◆ What the exercise asks
Repeat everything in the listing below. Keep each line exact.

◆ Data section
[Start of Attachment]

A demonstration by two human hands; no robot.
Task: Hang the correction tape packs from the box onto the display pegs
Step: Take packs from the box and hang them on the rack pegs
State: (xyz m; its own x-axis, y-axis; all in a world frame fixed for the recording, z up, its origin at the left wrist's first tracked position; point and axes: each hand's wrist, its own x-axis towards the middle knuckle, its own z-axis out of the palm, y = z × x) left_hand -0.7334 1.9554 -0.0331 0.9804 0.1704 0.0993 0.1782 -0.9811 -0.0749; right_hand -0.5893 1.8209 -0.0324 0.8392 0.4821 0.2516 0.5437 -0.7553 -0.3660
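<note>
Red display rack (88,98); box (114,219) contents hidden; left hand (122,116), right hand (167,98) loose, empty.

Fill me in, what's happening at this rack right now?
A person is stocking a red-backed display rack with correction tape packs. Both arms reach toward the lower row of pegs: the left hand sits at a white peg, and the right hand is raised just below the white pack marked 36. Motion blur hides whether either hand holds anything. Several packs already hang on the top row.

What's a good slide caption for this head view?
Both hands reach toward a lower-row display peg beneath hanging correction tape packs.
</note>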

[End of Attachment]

◆ Answer for this exercise
A demonstration by two human hands; no robot.
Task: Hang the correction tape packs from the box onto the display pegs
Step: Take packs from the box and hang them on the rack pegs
State: (xyz m; its own x-axis, y-axis; all in a world frame fixed for the recording, z up, its origin at the left wrist's first tracked position; point and axes: each hand's wrist, its own x-axis towards the middle knuckle, its own z-axis out of the palm, y = z × x) left_hand -0.7334 1.9554 -0.0331 0.9804 0.1704 0.0993 0.1782 -0.9811 -0.0749; right_hand -0.5893 1.8209 -0.0324 0.8392 0.4821 0.2516 0.5437 -0.7553 -0.3660
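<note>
Red display rack (88,98); box (114,219) contents hidden; left hand (122,116), right hand (167,98) loose, empty.

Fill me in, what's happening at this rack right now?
A person is stocking a red-backed display rack with correction tape packs. Both arms reach toward the lower row of pegs: the left hand sits at a white peg, and the right hand is raised just below the white pack marked 36. Motion blur hides whether either hand holds anything. Several packs already hang on the top row.

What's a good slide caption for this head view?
Both hands reach toward a lower-row display peg beneath hanging correction tape packs.
</note>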

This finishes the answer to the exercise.